Um dos espectadores atentos do aulão foi Seu José Bezerra de Araújo, morador e militante de Manguinhos, de 71 anos. Aposentado, ele atua em cerca de dez movimentos sociais, principalmente de comunidade. Lembrou de alguns episódios relatados no aulão, como o Comício da Central do Brasil, em março de 1964, que presenciou. “Nós vemos muitas pessoas que não sabiam e passam a ter conhecimento dessa história, e isso me fortalece, porque eu durante toda a minha vida fui contra as discriminações: do preto, do negro, da mulher”, afirmou. Foi justamente na época da Ditadura que Seu Bezerra entrou para os movimentos sociais, há 30 anos, e não saiu mais. “O sistema capitalista, para dar certo, tem que convencer as pessoas de que é assim mesmo e não adianta querer mudar. (…) Em 518 anos, nunca houve democracia no Brasil, sempre quem mandou foi o poder econômico.
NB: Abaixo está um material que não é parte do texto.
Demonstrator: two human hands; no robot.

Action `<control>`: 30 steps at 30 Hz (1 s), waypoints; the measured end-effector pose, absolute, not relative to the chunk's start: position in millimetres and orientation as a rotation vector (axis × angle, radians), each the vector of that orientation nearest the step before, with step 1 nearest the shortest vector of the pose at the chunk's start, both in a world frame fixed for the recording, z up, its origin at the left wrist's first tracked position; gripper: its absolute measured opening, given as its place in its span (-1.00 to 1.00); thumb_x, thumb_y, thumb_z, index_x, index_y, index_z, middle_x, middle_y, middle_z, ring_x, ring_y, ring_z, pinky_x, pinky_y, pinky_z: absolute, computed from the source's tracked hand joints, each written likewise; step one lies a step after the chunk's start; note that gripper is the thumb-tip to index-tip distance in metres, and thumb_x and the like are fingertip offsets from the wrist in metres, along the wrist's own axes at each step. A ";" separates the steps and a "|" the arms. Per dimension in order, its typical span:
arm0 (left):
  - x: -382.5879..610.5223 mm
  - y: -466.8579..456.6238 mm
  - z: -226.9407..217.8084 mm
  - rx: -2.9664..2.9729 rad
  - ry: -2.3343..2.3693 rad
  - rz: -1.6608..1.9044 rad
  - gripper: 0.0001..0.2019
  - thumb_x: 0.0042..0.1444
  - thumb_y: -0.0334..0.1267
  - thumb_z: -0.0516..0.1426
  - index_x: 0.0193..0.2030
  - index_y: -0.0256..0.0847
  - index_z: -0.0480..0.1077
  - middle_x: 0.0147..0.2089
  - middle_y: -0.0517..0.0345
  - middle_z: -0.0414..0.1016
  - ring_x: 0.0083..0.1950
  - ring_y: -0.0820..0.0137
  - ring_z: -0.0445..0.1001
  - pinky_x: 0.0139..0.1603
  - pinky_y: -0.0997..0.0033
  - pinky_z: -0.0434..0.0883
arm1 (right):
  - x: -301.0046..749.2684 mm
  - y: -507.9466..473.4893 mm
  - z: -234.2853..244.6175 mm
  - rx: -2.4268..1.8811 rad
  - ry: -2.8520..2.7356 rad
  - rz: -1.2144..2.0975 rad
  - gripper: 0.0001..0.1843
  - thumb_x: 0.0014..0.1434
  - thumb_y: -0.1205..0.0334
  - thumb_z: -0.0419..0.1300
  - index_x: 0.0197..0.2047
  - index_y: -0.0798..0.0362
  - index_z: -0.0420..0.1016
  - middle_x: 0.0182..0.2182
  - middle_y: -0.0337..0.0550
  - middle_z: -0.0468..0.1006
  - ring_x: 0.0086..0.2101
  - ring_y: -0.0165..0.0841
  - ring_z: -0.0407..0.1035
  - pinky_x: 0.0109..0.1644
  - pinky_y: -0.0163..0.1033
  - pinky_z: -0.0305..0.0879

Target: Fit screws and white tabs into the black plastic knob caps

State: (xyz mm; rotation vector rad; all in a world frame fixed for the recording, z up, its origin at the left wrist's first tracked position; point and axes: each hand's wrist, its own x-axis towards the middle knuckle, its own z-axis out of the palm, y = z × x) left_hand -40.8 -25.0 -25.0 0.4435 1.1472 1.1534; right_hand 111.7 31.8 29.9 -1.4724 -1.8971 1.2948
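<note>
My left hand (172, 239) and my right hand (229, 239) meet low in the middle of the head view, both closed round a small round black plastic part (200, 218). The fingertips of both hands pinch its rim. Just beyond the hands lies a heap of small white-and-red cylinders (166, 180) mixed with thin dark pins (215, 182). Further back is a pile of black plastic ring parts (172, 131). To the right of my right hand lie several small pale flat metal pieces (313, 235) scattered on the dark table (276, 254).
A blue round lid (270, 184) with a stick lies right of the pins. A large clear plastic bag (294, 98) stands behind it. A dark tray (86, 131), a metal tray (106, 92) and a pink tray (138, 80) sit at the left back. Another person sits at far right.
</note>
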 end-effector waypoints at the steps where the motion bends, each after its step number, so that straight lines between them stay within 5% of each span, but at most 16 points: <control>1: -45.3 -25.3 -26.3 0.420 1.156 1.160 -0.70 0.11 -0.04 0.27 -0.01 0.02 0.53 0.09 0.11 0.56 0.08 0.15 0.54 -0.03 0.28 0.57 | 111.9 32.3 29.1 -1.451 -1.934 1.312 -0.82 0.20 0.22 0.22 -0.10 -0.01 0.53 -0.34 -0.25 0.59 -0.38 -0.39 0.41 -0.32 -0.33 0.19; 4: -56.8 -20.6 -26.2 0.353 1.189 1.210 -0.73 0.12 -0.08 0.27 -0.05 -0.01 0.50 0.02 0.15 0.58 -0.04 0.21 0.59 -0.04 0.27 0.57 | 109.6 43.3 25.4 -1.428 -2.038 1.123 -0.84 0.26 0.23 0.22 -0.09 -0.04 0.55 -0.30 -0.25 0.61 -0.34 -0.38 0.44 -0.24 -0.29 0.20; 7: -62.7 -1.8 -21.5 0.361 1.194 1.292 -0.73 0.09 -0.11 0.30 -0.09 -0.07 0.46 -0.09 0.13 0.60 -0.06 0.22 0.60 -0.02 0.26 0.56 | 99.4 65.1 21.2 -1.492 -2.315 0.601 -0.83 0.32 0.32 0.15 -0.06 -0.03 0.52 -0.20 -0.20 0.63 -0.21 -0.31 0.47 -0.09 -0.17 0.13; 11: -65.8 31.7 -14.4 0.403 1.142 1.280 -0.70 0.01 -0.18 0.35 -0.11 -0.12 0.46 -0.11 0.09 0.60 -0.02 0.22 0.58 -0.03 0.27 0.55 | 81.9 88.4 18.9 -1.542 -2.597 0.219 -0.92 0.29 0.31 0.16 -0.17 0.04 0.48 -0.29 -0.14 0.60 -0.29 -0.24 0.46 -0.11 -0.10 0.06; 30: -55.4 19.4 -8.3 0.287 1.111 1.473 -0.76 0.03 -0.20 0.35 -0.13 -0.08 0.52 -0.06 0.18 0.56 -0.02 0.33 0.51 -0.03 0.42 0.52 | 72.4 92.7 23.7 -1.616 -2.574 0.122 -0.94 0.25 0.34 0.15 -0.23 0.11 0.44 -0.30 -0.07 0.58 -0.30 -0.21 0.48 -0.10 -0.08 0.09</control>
A ditadura não acabou, ela mudou de nome: de ditadura militar para ditadura econômica”. Ele ainda comentou sobre manter a tradição de contar a história da Ditadura para os mais jovens: “É importante porque o jovem sempre sabe as coisas pela mídia, mas a mídia tem o seu interesse, o seu projeto, e coloca tudo superficial, não fala das causas. Assim é muito mais fácil nos manipular”.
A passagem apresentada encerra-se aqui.